Blue Jet Healthcare Limited (NSE:BLUEJET) has announced that it will be increasing its dividend from last year's comparable payment on the 26th of October to ₹1.20. This takes the annual payment to 0.2% of the current stock price, which unfortunately is below what the industry is paying.
While yield is important, another factor to consider about a company's dividend is whether the current payout levels are feasible. Prior to this announcement, Blue Jet Healthcare's earnings easily covered the dividend, but free cash flows were negative. In general, we consider cash flow to be more important than earnings, so we would be cautious about relying on the sustainability of this dividend.
Looking forward, earnings per share is forecast to rise by 36.0% over the next year. Assuming the dividend continues along recent trends, we think the payout ratio could be 4.3% by next year, which is in a pretty sustainable range.
View our latest analysis for Blue Jet Healthcare
The company hasn't been paying a dividend for very long at all, so we can't really make a judgement on how stable the dividend has been. This doesn't mean that the company can't pay a good dividend, but just that we want to wait until it can prove itself.
Some investors will be chomping at the bit to buy some of the company's stock based on its dividend history. It's encouraging to see that Blue Jet Healthcare has been growing its earnings per share at 20% a year over the past five years. Growth in EPS bodes well for the dividend, as does the low payout ratio that the company is currently reporting.
In summary, while it's always good to see the dividend being raised, we don't think Blue Jet Healthcare's payments are rock solid. While Blue Jet Healthcare is earning enough to cover the payments, the cash flows are lacking. We don't think Blue Jet Healthcare is a great stock to add to your portfolio if income is your focus.

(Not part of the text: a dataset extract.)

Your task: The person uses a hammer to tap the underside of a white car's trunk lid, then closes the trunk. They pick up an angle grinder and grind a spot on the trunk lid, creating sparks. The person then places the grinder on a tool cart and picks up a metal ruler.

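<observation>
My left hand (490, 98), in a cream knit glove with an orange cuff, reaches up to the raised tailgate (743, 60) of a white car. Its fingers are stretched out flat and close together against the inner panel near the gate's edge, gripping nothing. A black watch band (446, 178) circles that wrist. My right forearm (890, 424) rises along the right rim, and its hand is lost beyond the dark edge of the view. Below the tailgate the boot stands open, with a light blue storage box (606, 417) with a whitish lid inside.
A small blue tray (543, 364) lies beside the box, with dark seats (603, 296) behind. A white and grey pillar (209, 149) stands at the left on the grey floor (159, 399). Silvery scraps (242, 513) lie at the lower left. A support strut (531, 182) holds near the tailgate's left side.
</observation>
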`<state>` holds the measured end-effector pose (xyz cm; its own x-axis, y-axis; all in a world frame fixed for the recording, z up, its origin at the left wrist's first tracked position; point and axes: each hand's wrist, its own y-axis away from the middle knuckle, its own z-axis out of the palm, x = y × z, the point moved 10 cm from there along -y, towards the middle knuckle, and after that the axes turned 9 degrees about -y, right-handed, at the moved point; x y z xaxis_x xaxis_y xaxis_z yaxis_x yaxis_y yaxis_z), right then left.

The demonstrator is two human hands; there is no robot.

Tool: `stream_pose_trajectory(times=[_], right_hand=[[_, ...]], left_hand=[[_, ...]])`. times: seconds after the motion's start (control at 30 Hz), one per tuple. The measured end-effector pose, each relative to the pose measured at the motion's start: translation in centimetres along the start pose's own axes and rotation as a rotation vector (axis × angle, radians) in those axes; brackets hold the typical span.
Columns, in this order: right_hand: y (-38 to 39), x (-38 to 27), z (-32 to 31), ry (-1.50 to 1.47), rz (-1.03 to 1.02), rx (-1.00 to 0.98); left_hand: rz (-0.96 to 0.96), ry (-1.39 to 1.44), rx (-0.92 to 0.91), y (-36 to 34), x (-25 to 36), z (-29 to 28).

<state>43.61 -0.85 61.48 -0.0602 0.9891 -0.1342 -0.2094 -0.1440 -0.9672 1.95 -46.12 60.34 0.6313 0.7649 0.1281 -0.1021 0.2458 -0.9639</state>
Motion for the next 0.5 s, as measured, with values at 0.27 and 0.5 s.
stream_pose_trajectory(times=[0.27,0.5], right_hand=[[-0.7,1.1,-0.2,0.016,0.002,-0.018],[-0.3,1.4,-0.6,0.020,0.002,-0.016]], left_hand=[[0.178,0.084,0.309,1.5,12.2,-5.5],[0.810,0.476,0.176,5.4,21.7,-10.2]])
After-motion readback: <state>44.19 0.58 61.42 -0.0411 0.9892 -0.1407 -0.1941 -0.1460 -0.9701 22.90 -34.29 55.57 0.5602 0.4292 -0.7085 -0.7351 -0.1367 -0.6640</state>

Investors generally tend to favour companies with a consistent, stable dividend policy as opposed to those operating an irregular one. At the same time, there are other factors our readers should be conscious of before pouring capital into a stock. Earnings growth generally bodes well for the future value of company dividend payments. See if the 8 Blue Jet Healthcare analysts we track are forecasting continued growth with our free report on analyst estimates for the company. Looking for more high-yielding dividend ideas? Try our collection of strong dividend payers.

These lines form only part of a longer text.